Herr Körner, an was wird man sich erinnern, wenn man ans deutsche Fernsehjahr 2014 zurückdenkt?
 
Ein ganzes Fernsehjahr in wenige Worte zu fassen, ist nicht leicht. Es war sicherlich geprägt durch die Berichterstattung über aktuelle politische Krisen und sportliche Großereignisse, aber auch die mediale Erinnerung an den Ersten Weltkrieg. Das spiegelt sich in sehr vielen starken Dokumentationen und dokumentarischen Mehrteilern wider. In der Fernsehunterhaltung haben wir den Rückgang der großen Unterhaltung und ein abnehmendes Interesse für die Talentwettbewerbe beobachtet. Hier sind eher kleine Formate im Kommen. Prägend waren sicherlich auch die Erfolge der Krimireihen, die so stark waren wie selten. Interessant ist, dass hier zunehmend auch Kinogesichter zu sehen sind – eine spannende Bewegung, die zeigt, dass das Fernsehen auch im deutschen Kino Wertschätzung erfährt.

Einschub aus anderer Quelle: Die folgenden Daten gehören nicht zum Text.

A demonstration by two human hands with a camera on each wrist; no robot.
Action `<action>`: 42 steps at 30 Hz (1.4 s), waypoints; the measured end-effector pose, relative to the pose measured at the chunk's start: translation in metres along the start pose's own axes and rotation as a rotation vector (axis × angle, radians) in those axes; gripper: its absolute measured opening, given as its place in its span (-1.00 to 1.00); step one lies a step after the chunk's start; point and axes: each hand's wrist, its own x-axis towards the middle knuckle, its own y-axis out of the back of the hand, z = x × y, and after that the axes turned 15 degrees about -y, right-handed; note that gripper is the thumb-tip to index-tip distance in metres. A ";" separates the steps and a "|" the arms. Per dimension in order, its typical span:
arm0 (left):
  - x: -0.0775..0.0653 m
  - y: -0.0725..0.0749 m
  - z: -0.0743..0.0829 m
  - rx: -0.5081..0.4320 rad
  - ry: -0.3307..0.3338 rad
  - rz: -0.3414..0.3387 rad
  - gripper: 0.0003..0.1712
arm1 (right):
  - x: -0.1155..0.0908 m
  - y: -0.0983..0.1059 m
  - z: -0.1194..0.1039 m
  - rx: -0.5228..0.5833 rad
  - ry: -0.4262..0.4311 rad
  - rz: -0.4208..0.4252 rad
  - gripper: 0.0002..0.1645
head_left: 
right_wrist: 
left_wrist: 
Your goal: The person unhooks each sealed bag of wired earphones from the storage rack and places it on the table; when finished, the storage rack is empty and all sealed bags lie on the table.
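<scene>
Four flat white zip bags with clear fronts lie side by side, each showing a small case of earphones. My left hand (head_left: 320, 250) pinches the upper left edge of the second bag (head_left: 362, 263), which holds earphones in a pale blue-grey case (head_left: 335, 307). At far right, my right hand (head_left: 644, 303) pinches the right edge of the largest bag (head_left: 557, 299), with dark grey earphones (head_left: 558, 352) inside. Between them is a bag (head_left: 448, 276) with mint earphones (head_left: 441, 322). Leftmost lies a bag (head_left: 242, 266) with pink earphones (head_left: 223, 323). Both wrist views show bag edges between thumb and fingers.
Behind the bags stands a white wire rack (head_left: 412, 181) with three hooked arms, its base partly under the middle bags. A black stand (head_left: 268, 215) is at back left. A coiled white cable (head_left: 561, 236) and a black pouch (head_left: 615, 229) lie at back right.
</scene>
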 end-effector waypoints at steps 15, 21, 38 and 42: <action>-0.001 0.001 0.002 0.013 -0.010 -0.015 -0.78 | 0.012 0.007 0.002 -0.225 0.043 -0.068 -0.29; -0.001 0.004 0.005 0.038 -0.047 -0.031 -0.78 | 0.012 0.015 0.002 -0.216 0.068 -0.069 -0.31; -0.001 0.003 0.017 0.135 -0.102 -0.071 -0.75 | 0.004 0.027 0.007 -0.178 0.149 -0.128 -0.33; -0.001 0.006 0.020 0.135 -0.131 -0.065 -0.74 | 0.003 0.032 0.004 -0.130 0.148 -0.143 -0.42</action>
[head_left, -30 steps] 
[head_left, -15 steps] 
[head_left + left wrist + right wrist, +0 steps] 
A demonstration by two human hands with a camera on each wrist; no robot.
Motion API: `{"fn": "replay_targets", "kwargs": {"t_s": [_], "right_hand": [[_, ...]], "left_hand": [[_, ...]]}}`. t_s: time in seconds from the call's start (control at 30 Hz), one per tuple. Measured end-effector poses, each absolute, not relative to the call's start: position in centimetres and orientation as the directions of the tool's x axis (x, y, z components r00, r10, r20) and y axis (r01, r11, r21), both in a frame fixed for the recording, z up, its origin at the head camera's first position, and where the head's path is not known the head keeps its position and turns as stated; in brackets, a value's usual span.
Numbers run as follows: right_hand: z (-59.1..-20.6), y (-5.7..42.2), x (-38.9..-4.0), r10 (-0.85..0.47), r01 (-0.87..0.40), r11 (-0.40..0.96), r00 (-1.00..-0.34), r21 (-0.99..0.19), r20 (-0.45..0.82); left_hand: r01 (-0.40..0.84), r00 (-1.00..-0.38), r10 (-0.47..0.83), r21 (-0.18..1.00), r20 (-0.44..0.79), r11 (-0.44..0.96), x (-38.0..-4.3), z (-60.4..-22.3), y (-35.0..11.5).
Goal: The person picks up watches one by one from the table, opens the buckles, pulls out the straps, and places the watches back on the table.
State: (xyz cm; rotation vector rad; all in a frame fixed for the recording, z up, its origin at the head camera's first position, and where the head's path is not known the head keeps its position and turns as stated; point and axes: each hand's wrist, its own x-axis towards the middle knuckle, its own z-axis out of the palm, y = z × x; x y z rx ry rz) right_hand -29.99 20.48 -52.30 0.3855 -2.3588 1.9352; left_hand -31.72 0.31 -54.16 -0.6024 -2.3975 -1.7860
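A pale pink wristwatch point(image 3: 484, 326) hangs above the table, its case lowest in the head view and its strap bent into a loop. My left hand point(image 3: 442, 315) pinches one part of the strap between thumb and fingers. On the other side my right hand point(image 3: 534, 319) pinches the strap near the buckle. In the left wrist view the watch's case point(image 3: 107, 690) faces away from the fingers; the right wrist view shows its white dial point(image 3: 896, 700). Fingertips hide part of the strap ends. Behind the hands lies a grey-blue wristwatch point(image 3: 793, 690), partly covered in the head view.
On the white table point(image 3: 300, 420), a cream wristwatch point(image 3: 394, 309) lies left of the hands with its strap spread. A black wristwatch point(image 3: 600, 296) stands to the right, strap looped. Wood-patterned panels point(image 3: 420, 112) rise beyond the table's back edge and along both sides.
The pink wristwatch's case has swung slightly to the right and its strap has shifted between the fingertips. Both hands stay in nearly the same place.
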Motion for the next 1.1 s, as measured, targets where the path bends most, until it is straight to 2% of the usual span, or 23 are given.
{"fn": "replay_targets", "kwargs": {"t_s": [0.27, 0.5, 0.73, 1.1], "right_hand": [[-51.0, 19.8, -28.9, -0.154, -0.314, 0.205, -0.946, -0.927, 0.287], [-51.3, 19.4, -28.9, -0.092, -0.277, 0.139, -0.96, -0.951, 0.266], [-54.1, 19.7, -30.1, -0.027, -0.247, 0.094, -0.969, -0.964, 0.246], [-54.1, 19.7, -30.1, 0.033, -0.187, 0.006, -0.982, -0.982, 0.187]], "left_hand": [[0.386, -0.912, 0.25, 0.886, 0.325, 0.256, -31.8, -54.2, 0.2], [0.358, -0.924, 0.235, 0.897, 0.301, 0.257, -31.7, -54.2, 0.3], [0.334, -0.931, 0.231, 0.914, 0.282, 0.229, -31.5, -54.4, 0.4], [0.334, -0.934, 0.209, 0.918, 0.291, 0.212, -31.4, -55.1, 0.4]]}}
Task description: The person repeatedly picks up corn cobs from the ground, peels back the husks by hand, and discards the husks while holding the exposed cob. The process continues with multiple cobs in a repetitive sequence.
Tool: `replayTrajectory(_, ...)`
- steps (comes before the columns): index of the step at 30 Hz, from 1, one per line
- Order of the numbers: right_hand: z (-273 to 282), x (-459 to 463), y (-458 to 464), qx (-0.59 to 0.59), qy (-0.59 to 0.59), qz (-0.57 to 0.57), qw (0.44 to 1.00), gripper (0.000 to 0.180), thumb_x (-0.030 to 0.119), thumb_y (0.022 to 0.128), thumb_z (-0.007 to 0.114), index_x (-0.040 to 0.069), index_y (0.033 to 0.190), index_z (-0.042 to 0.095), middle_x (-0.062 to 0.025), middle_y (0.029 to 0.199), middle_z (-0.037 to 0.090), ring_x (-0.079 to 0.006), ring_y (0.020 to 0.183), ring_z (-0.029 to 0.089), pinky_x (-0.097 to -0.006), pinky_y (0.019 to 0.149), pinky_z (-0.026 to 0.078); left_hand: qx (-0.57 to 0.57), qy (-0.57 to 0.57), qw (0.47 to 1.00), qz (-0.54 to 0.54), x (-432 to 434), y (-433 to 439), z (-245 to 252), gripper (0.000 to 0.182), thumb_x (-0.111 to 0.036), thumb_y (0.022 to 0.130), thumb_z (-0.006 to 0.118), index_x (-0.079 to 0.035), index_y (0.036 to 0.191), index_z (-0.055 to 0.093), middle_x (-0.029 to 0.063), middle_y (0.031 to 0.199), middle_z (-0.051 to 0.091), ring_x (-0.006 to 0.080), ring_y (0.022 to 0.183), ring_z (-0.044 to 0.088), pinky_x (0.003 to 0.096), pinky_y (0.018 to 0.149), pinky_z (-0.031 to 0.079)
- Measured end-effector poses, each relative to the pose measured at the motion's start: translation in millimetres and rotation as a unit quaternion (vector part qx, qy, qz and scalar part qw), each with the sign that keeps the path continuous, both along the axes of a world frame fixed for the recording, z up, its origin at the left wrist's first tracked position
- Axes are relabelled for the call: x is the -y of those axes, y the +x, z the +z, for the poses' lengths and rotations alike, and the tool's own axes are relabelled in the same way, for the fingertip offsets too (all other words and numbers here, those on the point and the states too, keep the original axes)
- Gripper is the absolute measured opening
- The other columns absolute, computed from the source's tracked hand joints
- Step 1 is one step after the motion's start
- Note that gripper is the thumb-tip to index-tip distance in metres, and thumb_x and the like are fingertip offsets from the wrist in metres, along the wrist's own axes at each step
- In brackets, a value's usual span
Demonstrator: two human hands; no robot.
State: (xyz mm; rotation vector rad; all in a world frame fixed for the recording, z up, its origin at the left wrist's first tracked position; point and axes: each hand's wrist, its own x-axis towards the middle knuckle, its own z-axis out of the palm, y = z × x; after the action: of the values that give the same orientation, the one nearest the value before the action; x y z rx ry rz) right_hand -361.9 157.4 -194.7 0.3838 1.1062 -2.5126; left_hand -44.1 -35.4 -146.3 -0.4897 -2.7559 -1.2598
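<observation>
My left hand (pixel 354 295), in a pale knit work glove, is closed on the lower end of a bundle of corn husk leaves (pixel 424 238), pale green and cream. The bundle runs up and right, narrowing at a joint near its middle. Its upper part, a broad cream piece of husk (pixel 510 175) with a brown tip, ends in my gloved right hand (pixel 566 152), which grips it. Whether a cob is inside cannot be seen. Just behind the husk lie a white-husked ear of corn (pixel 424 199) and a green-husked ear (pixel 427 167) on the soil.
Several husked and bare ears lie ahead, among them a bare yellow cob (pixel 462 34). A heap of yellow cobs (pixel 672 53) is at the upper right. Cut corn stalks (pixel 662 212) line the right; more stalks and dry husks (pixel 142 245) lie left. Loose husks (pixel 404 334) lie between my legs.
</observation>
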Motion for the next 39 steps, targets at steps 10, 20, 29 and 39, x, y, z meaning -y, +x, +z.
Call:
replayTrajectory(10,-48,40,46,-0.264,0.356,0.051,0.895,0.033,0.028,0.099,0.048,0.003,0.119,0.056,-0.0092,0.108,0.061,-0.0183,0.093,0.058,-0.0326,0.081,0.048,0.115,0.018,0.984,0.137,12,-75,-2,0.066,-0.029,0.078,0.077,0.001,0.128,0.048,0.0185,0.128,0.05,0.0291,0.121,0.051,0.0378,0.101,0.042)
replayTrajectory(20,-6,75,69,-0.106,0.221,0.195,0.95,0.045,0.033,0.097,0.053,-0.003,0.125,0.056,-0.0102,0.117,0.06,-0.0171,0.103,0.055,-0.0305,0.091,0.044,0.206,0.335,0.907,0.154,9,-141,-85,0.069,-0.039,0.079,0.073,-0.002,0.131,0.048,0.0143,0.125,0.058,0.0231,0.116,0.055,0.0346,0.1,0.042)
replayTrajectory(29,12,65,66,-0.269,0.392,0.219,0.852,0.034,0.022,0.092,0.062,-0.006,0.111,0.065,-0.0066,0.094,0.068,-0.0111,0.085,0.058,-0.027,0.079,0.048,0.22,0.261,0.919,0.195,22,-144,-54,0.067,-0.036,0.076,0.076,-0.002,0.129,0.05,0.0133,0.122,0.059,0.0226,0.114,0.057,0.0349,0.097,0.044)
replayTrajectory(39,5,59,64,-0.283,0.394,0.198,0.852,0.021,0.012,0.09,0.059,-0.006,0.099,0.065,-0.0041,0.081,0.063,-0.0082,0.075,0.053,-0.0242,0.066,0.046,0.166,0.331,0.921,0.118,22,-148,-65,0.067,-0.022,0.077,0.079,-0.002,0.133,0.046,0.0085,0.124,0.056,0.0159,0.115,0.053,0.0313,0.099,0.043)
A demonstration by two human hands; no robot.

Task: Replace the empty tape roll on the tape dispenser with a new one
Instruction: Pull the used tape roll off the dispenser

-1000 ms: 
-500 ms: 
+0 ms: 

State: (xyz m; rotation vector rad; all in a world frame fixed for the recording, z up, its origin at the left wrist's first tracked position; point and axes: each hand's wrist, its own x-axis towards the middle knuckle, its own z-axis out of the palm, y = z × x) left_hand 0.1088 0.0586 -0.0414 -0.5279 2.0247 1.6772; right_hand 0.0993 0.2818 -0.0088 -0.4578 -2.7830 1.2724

Vom Talk beim Jugendsender über die traditionell starken öffentlich-rechtlichen Produktionen bis zum Primetime-Erfolg von RTL: Ein Blick auf die Nominierungen zeigt, dass 2014 in den Bereichen Information und Infotainment ein sehr starkes Jahr war.
 
Wir sehen das genauso, und das spiegeln unsere Nominierungen auch wider. Die Privaten nähern sich der Information auf ihre Weise. „Das Jenke-Experiment“, „Team Wallraff“ oder „Jung & Naiv“ belegen, dass man dieses Feld nicht den Öffentlich-Rechtlichen überlassen wird und das Privatfernsehen hier sehr wertvolle Beiträge liefert.
 
Wie steht es um die deutsche Fiktion im linearen Fernsehen, in einem Jahr, in dem viel von neuen US-Serien und Nutzungssituationen gesprochen wurde?

Sehr gut, wenn man sich die Erfolge der ARD am Sonntagabend anschaut. Unter großen Marken wie „Tatort“ oder „Polizeiruf 110“ finden wir eine große Bandbreite an Geschichten. Dazu kommen bewegende Fernsehfilme auch im ZDF oder bei SAT.1. Die fünf Nominierten in der Kategorie Bester Fernsehfilm belegen das Potenzial an unterschiedlichen Blickwinkeln, Haltungen und Inszenierungen. Zum deutschen Fernsehen 2014 gehört das wachsende Interesse am komplexen, seriellen Erzählen. Jedes Land entwickelt hier eigene Handschriften, und wir entdecken diese gerade wieder neu.
 
Gibt es aus Sicht der Jury TV-Genres, die im Jahr 2014 weniger ergiebig waren?
 
In der Unterhaltung hat uns die große Live-Show gefehlt. Im Fiktionalen vermissen wir die Komödie, die leichten Stoffe, wobei im Bereich der Comedy wie im Dokutainment Neues versucht wurde. Aber ein Wunsch bleibt: Wir wünschen uns Fernsehen, das auf das Unvorhergesehene, auf magische und unkontrollierte Momente vertraut. Die Austreibung der Spontaneität und der Ereignishaftigkeit ist lähmend. Das Fernsehen sollte wieder lernen, dem Augenblick zu vertrauen.
 
Also im kommenden Jahr auch einen neuen Fernsehpreis wieder live verleihen…

Es wäre kleinmütig und sehr augenblicksverhaftet, wenn man den Deutschen Fernsehpreis jetzt Geschichte werden lassen würde. Die Stifter haben bei diesem Projekt eine gemeinsame Verantwortung über den Tag hinaus. Und ja, der Fernsehpreis muss live gesendet werden, in der Primetime!

In der Kategorie Comedy überrascht, dass das „Neo Magazin“ nicht im Rennen ist. Bei anderen Preisverleihungen wurde die Sendung nominiert oder sogar ausgezeichnet...

Das „Neo Magazin“ ist natürlich intensiv diskutiert worden. Keine Frage, die Sendung ist sehr gut gemacht und hoch gelobt. Offen gesagt: Es war eine knappe Entscheidung.
 
Zu wenig Fürsprecher hatte offenbar auch „Die Höhle der Löwen“, ein sehr positiv besprochenes neues Format, das für Vox auch noch ein Quotenerfolg ist…

Die "Höhle des Löwen" ist in gewisser Weise ein Sonderfall, da die Sendung erst unmittelbar vor Ende des Wettbewerbszeitraums startete und die Jury nur die ersten beiden Sendungen beurteilen konnte. Vielleicht wäre die Nominierung zum jetzigen Zeitpunkt anders ausgefallen.

Herr Körner, herzlichen Dank für das Gespräch.